Victor Stepanov

Roboticist

Pick-and-Place Robot Simulation

Simulated mobile manipulation using inverse kinematics, PI control, and trajectory planning.

🤖 Overview

As part of the Robotic Manipulation course at Northwestern University, I completed a solo capstone project that pushed me to simulate a complete robotic pick-and-place task—from kinematics to feedback control.

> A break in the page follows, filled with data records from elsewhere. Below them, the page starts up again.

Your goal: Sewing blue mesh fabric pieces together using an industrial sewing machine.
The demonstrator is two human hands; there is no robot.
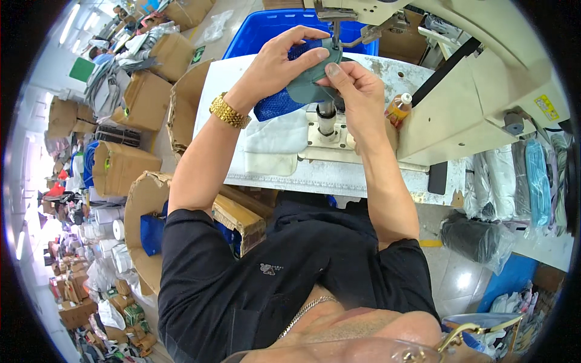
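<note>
The cream sewing machine [484, 103] fills the person's right side, its head reaching out over the white table [221, 78] — which leaves the left for handling. The blue mesh and grey-green piece [305, 91] sits atop the upright post [327, 124], below the needle bar [336, 29]; whether the needle is in it, I can't tell. The left hand [281, 60] drapes over it, fingers curved, thumb pressing, probably to keep it flat. The right hand [360, 88] pinches its edge between thumb and forefinger, likely for steering. Around them: an open carton [140, 199] off the left, a blue bin [248, 36] beyond the table, white pads [275, 136] by the post. A drink bottle [399, 110] stands just beside the right wrist — an easy thing to knock.
</note>
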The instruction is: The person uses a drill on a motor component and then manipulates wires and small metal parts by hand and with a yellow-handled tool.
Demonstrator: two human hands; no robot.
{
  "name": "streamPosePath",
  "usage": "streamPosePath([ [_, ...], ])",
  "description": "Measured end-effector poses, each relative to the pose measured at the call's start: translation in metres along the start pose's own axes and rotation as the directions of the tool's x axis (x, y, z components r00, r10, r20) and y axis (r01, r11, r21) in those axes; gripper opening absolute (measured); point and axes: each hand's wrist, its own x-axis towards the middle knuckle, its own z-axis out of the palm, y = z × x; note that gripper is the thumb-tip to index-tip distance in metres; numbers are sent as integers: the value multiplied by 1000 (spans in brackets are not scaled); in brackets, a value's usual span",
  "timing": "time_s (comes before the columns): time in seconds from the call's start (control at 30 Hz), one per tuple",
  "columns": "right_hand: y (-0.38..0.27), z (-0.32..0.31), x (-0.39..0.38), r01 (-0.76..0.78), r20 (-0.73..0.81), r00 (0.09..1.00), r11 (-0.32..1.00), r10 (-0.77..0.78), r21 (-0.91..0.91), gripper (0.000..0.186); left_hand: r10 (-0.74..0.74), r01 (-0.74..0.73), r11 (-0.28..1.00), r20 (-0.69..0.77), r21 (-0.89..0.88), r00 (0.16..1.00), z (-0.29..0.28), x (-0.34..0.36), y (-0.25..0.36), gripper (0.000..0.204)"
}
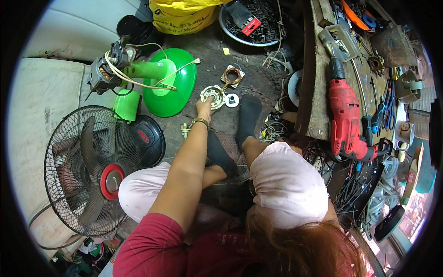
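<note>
My left hand (204, 109), a bracelet on its wrist, reaches down to a round pale metal motor housing (212, 96) on the floor. The fingers grip its near rim, with one finger over the inside. Close against the housing's right side is a white disc (232, 100) with a dark centre. Just beyond lies a stator (232, 76) with copper windings, and coloured wires run from it toward the housing. My right hand does not show; my knee and hair cover that side.
A green fan base (177, 85) with an exposed motor (102, 74) lies at the left, near a caged fan (92, 171). A basin (258, 44) of dark screws and a yellow sack (184, 17) stand behind. On the right bench (318, 97) rests a red drill (345, 115).
</note>
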Motion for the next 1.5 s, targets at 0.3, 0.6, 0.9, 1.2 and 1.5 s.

I was driven by a desire to better understand how planners and controllers work together in robotic manipulation. I didn’t just want to program a robot to move—I wanted to build the full pipeline: reference trajectory generation, control architecture, inverse kinematics, and simulation integration.


🎯 Objectives

The goal was to simulate a KUKA youBot mobile manipulator with mecanum wheels and a 5-DOF arm. The robot had to:

  • Navigate to a target block,
  • Grasp the block,
  • Transport it to a new location, and
  • Place it down—all autonomously.

The project needed to operate within a physics-based simulation environment - CoppeliaSim.


⚙️ What I Built

  • Kinematic Modeling & Odometry:
    • Simulated both base and arm motion using Euler integration.
    • Modeled a 13-DOF configuration space (chassis, joints, and gripper).
  • Trajectory Generation:
    • Computed an 8-segment reference trajectory for the end-effector using a mix of Cartesian paths and Screw Trajectory interpolation.
  • Feedback Control:
    • Designed a hybrid feedforward + PI controller to track the reference trajectory under physical simulation constraints.
    • Tuned gains to stabilize grasping and minimize pose error throughout the motion.
  • Inverse Kinematics:
    • Implemented a Jacobian pseudoinverse solver to compute chassis and joint velocities needed to follow the trajectory.
  • Simulation Integration:
    • Exported a detailed CSV file of robot poses per timestep to CoppeliaSim.
    • Verified and debugged the robot’s behavior in the simulator frame-by-frame.

✅ Outcome

The system successfully executed a full pick-and-place task in simulation: navigating, grasping, transporting, and placing the object at the target destination.

More importantly, this project gave me hands-on experience with the control loop between motion planning and low-level actuation. I developed a much stronger intuition for how reference trajectories are tracked in practice—and where things break when timing, kinematics, or actuation limits are overlooked.

If I were to extend the project further, I would add:

  • Joint limits and self-collision avoidance,
  • A dynamic C-space with obstacles, and
  • Integration with a motion planning algorithm like RRT or PRM.

This project helped bridge the gap between theory and application—and laid foundational insights I now apply in real-world robotics work.